De ahí sacamos la primera gran lección que hacemos como practicantes de la relajación: la del esfuerzo de no esforzarnos o, mejor, de no poner nada en marcha. Y así nos vemos obligadas a revalorar uno de los conceptos, maneras de estar y de ser, más denostadas en nuestra cultura: la pasividad.


En este sentido, recuerdo una instrucción muy útil en el contexto de un retiro. En medio de varias sesiones de meditación en calma mental seguidas, Lama Norbu, maestro residente de Casa Virupa, nos indicó que dejáramos que el aire “nos respirara”, siendo testigos de un proceso que no teníamos que promover activamente, sino sencillamente observar. Wallace nos ofrece la misma instrucción formulada de forma ligeramente distinta: “No succiones el aire, relájate al inspirar, obsérvalo de forma pasiva, como si el cuerpo “fuera respirado”.”. Estas directrices prácticas reman hacia la misma dirección: invitar a la practicante en cuestión a descansar pasivamente en la experiencia, en tomar como disciplina el hecho de dejar de controlar, dirigir, manipular o forzar lo que sea que esté ocurriendo.


La reconciliación con una actitud pasiva tiene un profundo calado. Por un lado, no es difícil entrever los beneficios de dejar de condicionar nuestro bienestar y tranquilidad al gesto de controlar, dominar, poseer y confrontar la experiencia, emociones y personas que nos encontremos. Pero, por otro lado, ese aparente descanso conlleva sus propios desafíos. Haciéndose eco de ellos, Wallace se pregunta:


“¿podemos prestar mucha atención a algo sin sentir la necesidad casi irreprimible de controlarlo? ¿Está esto relacionado con nuestra necesidad de controlar otras áreas de nuestra vida?”


Como no podría ser de otra manera, la meditación hace de espejo de una dinámica mental muy habitual, una actividad malentendida que bloquea nuestra capacidad de relajarnos bombardeándonos con proyecciones, pensamientos, emociones que perseguir o evitar y, en cualquier caso, controlar. Esa actitud mental tan arraigada incluso puede relacionarse con nuestra capacidad u obstáculos para con una verdadera benevolencia: el sincero interés por algo o alguien sin aprisionarlo. Pero, dejando de lado esta reflexión, este ansia de control va de la mano de otra gran tendencia especialmente común en nuestros tiempos de velocidad e instantaneidad: la impaciencia ante los frutos o la exigencia de resultados inmediatos de cada una de nuestras “inversiones”. Esta dinámica nos ciega ante los procesos y tiempos de todo lo que tiene que madurar, de todos los aprendizajes profundos que realmente nos pueden transformar y traer alegría y serenidad a largo plazo, porque nos hace analfabetas ante todo lo que requiere paciencia, ternura, constancia y cuidado. Y nuestra mente está entre esas cosas.

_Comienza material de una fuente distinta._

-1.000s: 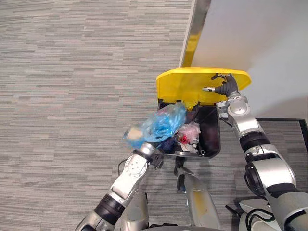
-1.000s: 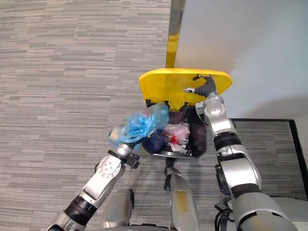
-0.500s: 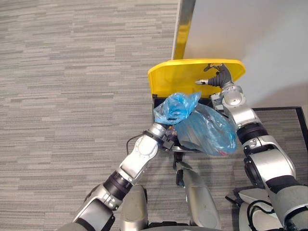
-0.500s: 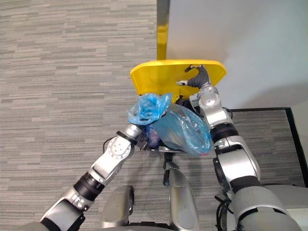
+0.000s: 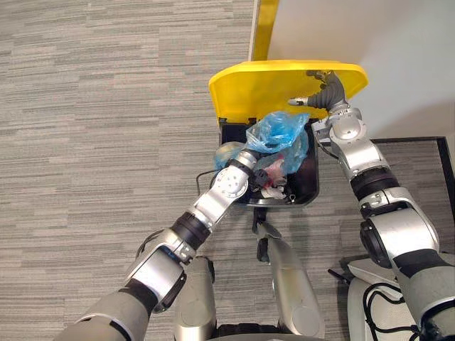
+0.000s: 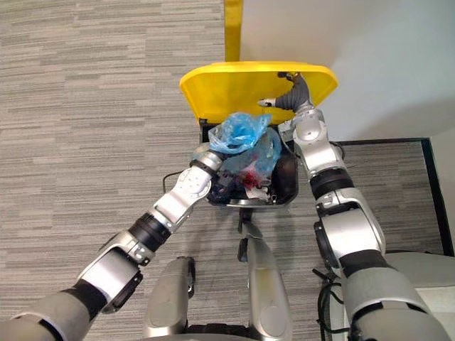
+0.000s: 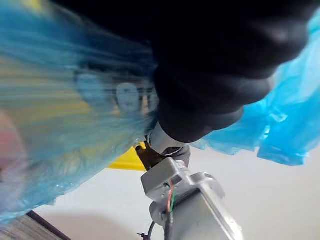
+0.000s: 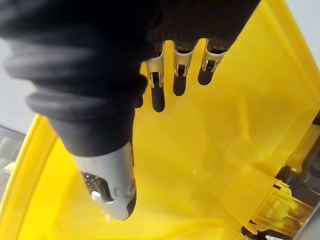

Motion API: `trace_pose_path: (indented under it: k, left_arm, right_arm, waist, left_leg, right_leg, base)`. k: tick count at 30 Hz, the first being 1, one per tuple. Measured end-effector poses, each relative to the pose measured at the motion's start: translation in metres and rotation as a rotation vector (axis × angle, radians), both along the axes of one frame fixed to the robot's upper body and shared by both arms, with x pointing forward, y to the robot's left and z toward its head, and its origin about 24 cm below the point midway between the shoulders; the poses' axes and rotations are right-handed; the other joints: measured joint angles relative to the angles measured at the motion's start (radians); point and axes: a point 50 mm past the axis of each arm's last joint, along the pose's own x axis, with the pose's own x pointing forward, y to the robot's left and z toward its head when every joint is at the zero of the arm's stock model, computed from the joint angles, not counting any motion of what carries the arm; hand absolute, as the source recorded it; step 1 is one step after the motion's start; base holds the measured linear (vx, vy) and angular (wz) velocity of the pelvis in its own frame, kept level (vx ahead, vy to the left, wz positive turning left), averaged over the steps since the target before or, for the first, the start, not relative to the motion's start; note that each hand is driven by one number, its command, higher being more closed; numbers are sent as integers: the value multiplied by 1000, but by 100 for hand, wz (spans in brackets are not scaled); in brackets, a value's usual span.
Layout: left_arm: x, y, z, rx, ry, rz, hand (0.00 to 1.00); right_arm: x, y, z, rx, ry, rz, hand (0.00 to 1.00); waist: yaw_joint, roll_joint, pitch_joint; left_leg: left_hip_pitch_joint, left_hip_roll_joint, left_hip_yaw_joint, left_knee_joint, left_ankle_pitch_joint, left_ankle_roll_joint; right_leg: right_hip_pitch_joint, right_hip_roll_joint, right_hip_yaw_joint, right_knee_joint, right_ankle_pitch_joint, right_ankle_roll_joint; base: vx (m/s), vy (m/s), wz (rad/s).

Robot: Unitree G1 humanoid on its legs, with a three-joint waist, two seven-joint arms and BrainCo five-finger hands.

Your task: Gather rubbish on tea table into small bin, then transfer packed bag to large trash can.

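**Item 1. Left hand** (image 5: 249, 159): reaches over the near rim into the can's mouth. Its dark cover is against the bag and its fingers are hidden under the plastic, so whether it grips cannot be told.

**Item 2. Large black plastic trash can** (image 5: 313, 186): stands on the grey striped carpet floor (image 5: 106, 106), mouth open.

**Item 3. Crumpled translucent blue plastic rubbish bag** (image 5: 278, 131): packed. It sits in the can's mouth, its bunched top rising above the rim in front of the lid. Red and pale scraps (image 5: 274, 169) lie beneath it; whether they are inside the bag cannot be told.

**Item 4. Yellow hinged plastic lid** (image 5: 259, 89): raised upright at the can's far edge.

**Item 5. Right hand** (image 5: 324, 95): fingers straight and spread flat against the lid's inner face, propping it open; it holds nothing.

**Item 6. White wall** (image 5: 398, 42): behind the can.

**Status (judged):** the gathering appears finished and the transfer is at its last stage. Left to do: let the bag go fully inside, draw the left hand clear, lower the lid.
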Motion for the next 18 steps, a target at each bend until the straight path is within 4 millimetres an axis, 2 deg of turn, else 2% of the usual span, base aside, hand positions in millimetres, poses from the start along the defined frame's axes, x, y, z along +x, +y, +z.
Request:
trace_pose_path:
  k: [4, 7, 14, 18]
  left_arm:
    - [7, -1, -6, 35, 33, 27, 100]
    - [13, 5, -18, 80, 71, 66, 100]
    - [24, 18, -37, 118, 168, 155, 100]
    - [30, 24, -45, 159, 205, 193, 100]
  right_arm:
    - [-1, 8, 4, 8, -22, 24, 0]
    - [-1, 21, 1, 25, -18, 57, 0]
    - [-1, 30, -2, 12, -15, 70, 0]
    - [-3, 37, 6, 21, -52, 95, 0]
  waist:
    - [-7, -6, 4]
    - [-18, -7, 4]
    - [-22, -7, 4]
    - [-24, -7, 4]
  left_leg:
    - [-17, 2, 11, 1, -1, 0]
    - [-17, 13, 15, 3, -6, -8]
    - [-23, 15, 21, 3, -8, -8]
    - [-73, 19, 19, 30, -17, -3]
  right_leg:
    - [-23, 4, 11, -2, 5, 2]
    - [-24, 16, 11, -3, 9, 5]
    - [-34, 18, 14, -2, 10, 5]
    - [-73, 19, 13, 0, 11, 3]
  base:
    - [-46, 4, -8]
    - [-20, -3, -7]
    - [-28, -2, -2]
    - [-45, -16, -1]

Evidente, pero no tanto: un punto de partida


Hasta ahora, hemos hablado de hacer espacio a cierta reconciliación, descanso, a generar la sensación de que se está bien donde se está, sin necesidad de estar forzando el entorno, acumulando experiencias o persiguiendo metas. Pero este mensaje requiere alguna aclaración.

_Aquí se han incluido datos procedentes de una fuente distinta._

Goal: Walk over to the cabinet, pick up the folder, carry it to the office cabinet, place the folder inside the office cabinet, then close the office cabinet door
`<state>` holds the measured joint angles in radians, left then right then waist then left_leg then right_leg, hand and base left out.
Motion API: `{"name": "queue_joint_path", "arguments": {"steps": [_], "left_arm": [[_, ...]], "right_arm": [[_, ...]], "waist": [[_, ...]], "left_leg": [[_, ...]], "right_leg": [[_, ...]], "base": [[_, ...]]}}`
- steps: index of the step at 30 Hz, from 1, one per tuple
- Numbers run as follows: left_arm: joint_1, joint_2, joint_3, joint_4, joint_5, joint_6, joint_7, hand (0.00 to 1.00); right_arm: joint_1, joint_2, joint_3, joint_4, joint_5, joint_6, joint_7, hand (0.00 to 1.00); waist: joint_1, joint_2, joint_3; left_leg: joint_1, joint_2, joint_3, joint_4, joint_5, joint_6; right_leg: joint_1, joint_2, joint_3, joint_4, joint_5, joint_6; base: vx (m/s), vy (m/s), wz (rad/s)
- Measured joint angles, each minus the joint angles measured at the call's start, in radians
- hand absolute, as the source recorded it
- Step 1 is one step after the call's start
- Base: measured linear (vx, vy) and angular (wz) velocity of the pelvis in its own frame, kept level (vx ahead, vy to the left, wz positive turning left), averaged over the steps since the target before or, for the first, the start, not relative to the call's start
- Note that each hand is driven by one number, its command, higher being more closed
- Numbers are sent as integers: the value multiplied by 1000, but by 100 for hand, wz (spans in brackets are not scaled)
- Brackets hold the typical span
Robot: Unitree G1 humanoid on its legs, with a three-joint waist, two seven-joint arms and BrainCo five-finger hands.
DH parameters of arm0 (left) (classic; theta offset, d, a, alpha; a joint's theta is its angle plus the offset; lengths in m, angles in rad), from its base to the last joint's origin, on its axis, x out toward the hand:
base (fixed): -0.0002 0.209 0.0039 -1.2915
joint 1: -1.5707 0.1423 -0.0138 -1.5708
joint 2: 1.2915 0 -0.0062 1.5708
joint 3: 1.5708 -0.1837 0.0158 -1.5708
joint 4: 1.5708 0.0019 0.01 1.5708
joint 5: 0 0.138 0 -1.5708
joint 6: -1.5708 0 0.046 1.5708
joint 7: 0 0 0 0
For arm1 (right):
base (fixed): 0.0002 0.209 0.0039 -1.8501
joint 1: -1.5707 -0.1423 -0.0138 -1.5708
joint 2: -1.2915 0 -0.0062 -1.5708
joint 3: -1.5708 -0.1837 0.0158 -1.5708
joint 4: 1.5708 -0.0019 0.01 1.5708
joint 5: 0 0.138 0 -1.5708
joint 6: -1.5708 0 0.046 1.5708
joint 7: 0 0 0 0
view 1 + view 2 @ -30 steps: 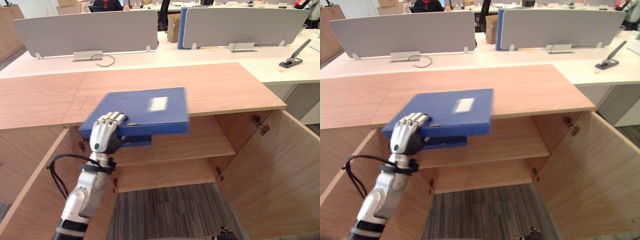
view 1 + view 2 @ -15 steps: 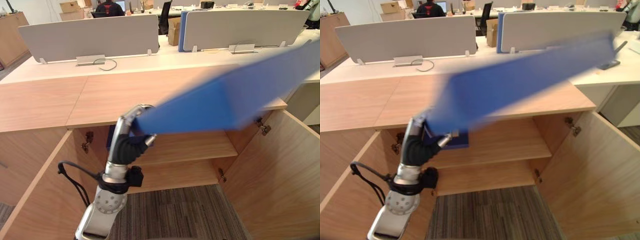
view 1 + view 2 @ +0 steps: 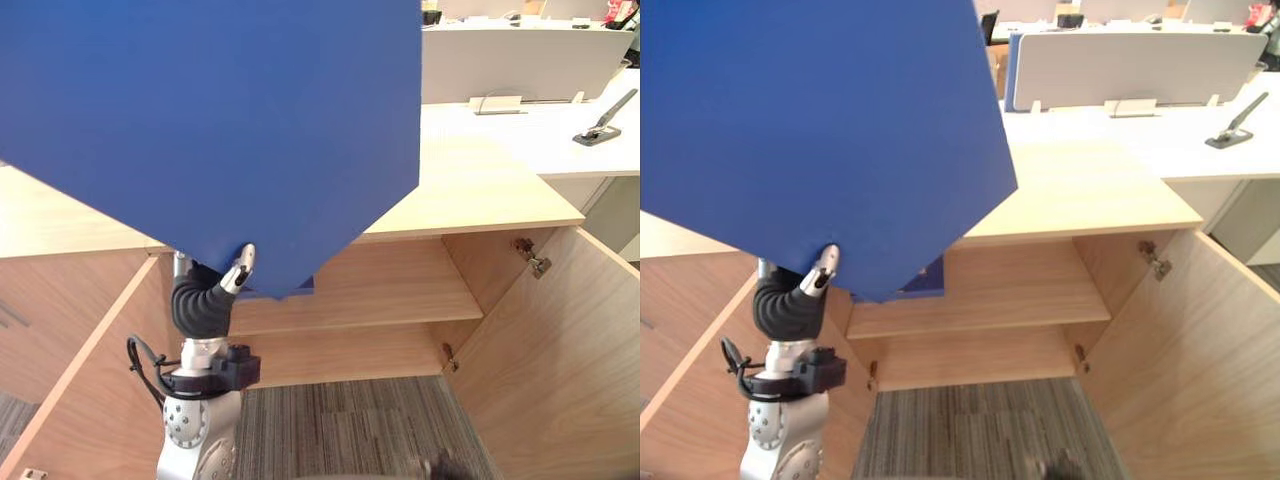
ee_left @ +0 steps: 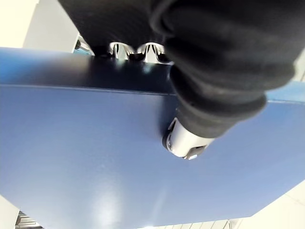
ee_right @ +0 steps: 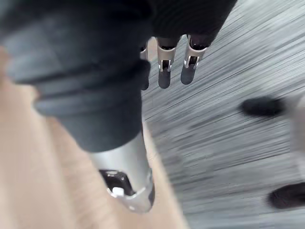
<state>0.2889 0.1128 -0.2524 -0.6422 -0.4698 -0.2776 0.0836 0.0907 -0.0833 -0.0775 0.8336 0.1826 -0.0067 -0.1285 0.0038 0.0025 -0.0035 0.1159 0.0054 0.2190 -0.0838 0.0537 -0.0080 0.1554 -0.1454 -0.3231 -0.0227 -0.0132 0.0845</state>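
A large blue folder [image 3: 200, 130] stands tilted up close in front of me, one corner pointing down. My left hand [image 3: 205, 300] is shut on that lower corner, thumb [image 4: 186, 143] on one face and fingers [image 4: 133, 50] curled over its edge. The folder hangs in front of the open office cabinet [image 3: 400, 290], above its shelf and hiding the left part of the cabinet top [image 3: 470, 190]. My right hand [image 5: 164, 71] hangs low over striped grey carpet, fingers relaxed and holding nothing.
Both cabinet doors stand open: the right door [image 3: 560, 360] and the left door [image 3: 90, 390]. Another blue item [image 3: 925, 280] lies on the shelf behind the folder's corner. Behind the cabinet is a white desk with grey screens [image 3: 520, 65] and a black stapler [image 3: 600, 125].
The folder has swung from lying flat at the cabinet's edge up to nearly upright close before the camera. My left hand turned with it and kept hold.
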Motion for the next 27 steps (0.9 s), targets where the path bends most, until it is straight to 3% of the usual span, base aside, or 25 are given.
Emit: {"name": "queue_joint_path", "arguments": {"steps": [2, 6, 12, 15, 23, 27], "left_arm": [[64, -25, 3, 0, -57, 18, -25, 100], [135, -51, 26, 2, -90, 37, -55, 100], [184, -73, 41, 10, -78, 60, -71, 100], [200, -80, 43, 12, -46, 67, -71, 100], [206, -82, 66, 13, 72, 69, -71, 100], [190, -86, 104, 13, 116, 69, -71, 100]], "right_arm": [[-4, 44, 1, -249, 11, -28, -36, 0], [25, 91, -9, -575, 35, -60, -68, 0], [56, 151, 1, -886, 72, -112, -129, 0], [55, 151, 26, -1015, 72, -140, -138, 0], [-38, 141, 16, -1101, 72, -146, -125, 0], [-125, 105, -9, -1107, 118, -148, -78, 0]], "waist": [[9, -2, 1], [12, -13, 9], [8, -40, 26], [12, -41, 26], [16, -41, 27], [18, -41, 27]], "left_leg": [[0, 1, 0, 0, 0, 0], [7, 1, 0, 0, 0, 0], [25, 2, 3, -2, -2, 1], [25, 0, 4, -2, -3, 1], [19, 1, 2, -1, -3, 0], [4, 0, 0, 1, -3, 0]], "right_leg": [[1, 0, 0, -1, 0, 0], [8, -1, 0, -2, 0, 0], [26, -2, 1, -3, 0, 0], [26, -4, 0, -4, 0, 1], [21, -1, 0, -7, 0, 1], [7, -1, 0, -6, 0, 1]], "base": [[0, 0, 0], [-26, -1, 0], [-38, -1, -1], [-42, 11, 0], [-8, -1, 0], [0, 0, 0]]}}
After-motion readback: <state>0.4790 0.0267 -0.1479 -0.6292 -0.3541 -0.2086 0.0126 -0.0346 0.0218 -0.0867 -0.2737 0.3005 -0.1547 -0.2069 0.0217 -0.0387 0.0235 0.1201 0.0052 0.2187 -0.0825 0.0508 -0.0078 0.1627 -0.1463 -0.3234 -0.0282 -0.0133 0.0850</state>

Recuperaré la advertencia que nos hacía Lama Norbu a las estudiantes de un grupo de estudios. Disfrutando de los versos de la obra más conocida del maestro indio Shantideva, nos topamos con unas estrofas en las cuales se hace hincapié en la virtud de la paciencia, que reúne - y excede - mucho de lo que hemos estado comentando. La relajación consiste en sostener nuestro estado mental sin querer cambiar nada sino darnos un respiro, poder encontrar un punto de refugio y de descanso en nuestra experiencia física presente, disfrutar de la conciencia de la relajación deliberada que refresca nuestro cuerpo y nuestra mente. La paciencia riza el rizo sosteniendo las adversidades y complicaciones tanto de nuestra situación como de nuestro estado interno sin reaccionar; por lo tanto, con una disciplinada pasividad. Sin embargo, Lama Norbu nos advertía que ese gesto se aplica cuando ya estamos comprometidas con el camino espiritual, cuando hemos reconocido honestamente aquellos hábitos que queremos cambiar para beneficiarnos a nosotras y a las demás y cuando, por supuesto, hemos tenido suficiente coraje para escoger condiciones externas - trabajo, amistades, etc - que nos permitan ahondar en nuestra práctica de transformación. Es sobre ese coraje y determinación que recurrimos a la virtud de la paciencia, pues por comprometidas que estemos con la práctica, los cambios no se van a producir de un día para otro y, para no frustrarnos, necesitamos observar, pasiva y confiadamente, los procesos que vamos atravesando. Si, equivocadamente, invocamos este compromiso con la pasividad, el descanso y el contentamiento antes de tiempo, podemos caer en acomodarnos en las dinámicas de siempre: en las fricciones con la pareja que hacen que vayamos menos de lo que querríamos a nuestro centro de Dharma; en la incomodidad de la incoherencia de tus prioridades y tus aspiraciones…, sin cambiar nada. Por supuesto, todo eso nos tiene que incomodar, ¡tiene que despertarnos! Y, una vez hemos puesto algo en marcha, hemos plantado y cultivado un campo, entonces tiene todo el sentido del mundo acompañar ese crecimiento con una actitud relajada y constante.


Así pues, todas esas recomendaciones se pueden hacer tranquilamente a quien ya está comprometida con un camino de desarrollo espiritual o personal; es decir, con alguien que ya sabe que hay algo interno que no funciona y que ha decidido ponerse manos a la obra. Pero para remediar nuestro apego, nuestra irritación, nuestra indiferencia…, el primer antídoto pasa por dejar de problematizar más y más, dejar de enredarnos en nuestros hábitos mentales: debemos relajarnos, volver al cuerpo, y simplificar nuestra experiencia.


La relajación es, en definitiva, un punto de partida; para nada es un punto de llegada. Eso puede tranquilizar a las que sean ambiciosas respecto al camino espiritual o, sin ir más lejos, a cualquiera suficientemente cuerda como para no caer en la ingenuidad de creer que espirando profundamente se desvanece toda nuestra torpeza, toda nuestra avaricia, todos nuestros celos o toda nuestra amnesia de la muerte. Porque, seamos realistas: ¿qué servicio queremos hacer, qué marca de la existencia pretendemos comprender, qué transformación integral aspiramos lograr, con una mente abarrotada, divagante y ansiosa? Relajarse se convierte en la primera de las disciplinas, en la más sensata de las apuestas, que despeja el campo de nuestra mente para que podamos trabajar con ella y recoger sus frutos.



Bibliografía consultada:


  • Wallace, Alan (2018). Los cuatro pensamientos inconmensurables. Prácticas para abrir el corazón. Editorial Eleftheria. Sitges.

  • Wallace, Alan (2018). Soñar que estás despierto. El sueño lúcido y el yoga tibetano de los sueños para la visión y la transformación. Ediciones Dharma. Alicante.